For every line in the material, output its text exactly and exclude any image it holds.

========================

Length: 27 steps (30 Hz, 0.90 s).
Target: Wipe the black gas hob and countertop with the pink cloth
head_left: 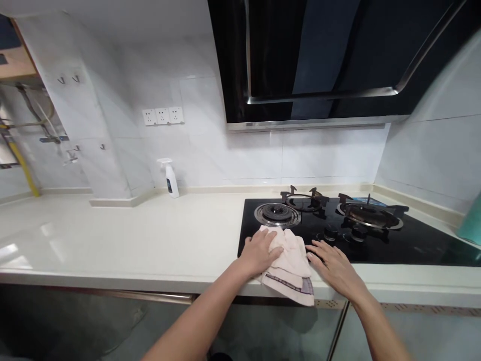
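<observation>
A pale pink folded cloth [289, 253] lies at the front left of the black gas hob [421, 245], and its striped lower corner hangs over the counter edge. My left hand [261, 253] rests on the cloth's left side, fingers spread and thumb stretched across it. Just right of the cloth, my right hand [332, 263] lies flat at the hob's front edge with its fingers extended. The left burner [277, 213] has no pan support on it. One black pan support [305, 202] sits behind that burner, and the right burner [372, 214] has its support in place.
Two control knobs [358, 232] stand up between the burners. A white spray bottle [171, 179] stands by the back wall on the pale counter [150, 235]. The range hood [315, 60] overhangs the hob. A teal object [471, 223] is at the right edge.
</observation>
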### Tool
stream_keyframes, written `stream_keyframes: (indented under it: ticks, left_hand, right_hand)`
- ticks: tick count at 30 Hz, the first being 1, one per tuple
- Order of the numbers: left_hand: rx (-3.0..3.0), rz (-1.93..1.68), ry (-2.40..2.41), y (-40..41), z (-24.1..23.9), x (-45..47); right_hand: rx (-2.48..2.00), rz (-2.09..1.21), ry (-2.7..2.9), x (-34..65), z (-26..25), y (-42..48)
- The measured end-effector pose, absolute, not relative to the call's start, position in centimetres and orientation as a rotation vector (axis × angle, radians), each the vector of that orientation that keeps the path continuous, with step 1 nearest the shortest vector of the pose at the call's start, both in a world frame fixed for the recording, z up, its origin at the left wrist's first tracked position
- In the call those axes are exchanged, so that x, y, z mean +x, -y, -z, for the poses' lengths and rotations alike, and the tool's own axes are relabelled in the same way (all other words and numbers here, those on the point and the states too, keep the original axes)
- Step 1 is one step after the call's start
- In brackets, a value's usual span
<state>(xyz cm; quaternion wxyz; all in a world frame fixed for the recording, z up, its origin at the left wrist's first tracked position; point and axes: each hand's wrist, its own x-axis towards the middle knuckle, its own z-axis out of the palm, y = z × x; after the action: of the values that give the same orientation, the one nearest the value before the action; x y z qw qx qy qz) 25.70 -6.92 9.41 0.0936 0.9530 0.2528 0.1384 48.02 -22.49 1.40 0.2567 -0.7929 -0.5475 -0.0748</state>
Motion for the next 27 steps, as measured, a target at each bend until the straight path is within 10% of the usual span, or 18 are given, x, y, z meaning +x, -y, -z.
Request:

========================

▶ Exercise answer:
Length: 27 steps (30 Hz, 0.90 s).
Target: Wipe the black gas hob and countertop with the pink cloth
head_left: 
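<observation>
A pale pink folded cloth [289, 253] lies at the front left of the black gas hob [421, 245], and its striped lower corner hangs over the counter edge. My left hand [261, 253] rests on the cloth's left side, fingers spread and thumb stretched across it. Just right of the cloth, my right hand [332, 263] lies flat at the hob's front edge with its fingers extended. The left burner [277, 213] has no pan support on it. One black pan support [305, 202] sits behind that burner, and the right burner [372, 214] has its support in place.
Two control knobs [358, 232] stand up between the burners. A white spray bottle [171, 179] stands by the back wall on the pale counter [150, 235]. The range hood [315, 60] overhangs the hob. A teal object [471, 223] is at the right edge.
</observation>
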### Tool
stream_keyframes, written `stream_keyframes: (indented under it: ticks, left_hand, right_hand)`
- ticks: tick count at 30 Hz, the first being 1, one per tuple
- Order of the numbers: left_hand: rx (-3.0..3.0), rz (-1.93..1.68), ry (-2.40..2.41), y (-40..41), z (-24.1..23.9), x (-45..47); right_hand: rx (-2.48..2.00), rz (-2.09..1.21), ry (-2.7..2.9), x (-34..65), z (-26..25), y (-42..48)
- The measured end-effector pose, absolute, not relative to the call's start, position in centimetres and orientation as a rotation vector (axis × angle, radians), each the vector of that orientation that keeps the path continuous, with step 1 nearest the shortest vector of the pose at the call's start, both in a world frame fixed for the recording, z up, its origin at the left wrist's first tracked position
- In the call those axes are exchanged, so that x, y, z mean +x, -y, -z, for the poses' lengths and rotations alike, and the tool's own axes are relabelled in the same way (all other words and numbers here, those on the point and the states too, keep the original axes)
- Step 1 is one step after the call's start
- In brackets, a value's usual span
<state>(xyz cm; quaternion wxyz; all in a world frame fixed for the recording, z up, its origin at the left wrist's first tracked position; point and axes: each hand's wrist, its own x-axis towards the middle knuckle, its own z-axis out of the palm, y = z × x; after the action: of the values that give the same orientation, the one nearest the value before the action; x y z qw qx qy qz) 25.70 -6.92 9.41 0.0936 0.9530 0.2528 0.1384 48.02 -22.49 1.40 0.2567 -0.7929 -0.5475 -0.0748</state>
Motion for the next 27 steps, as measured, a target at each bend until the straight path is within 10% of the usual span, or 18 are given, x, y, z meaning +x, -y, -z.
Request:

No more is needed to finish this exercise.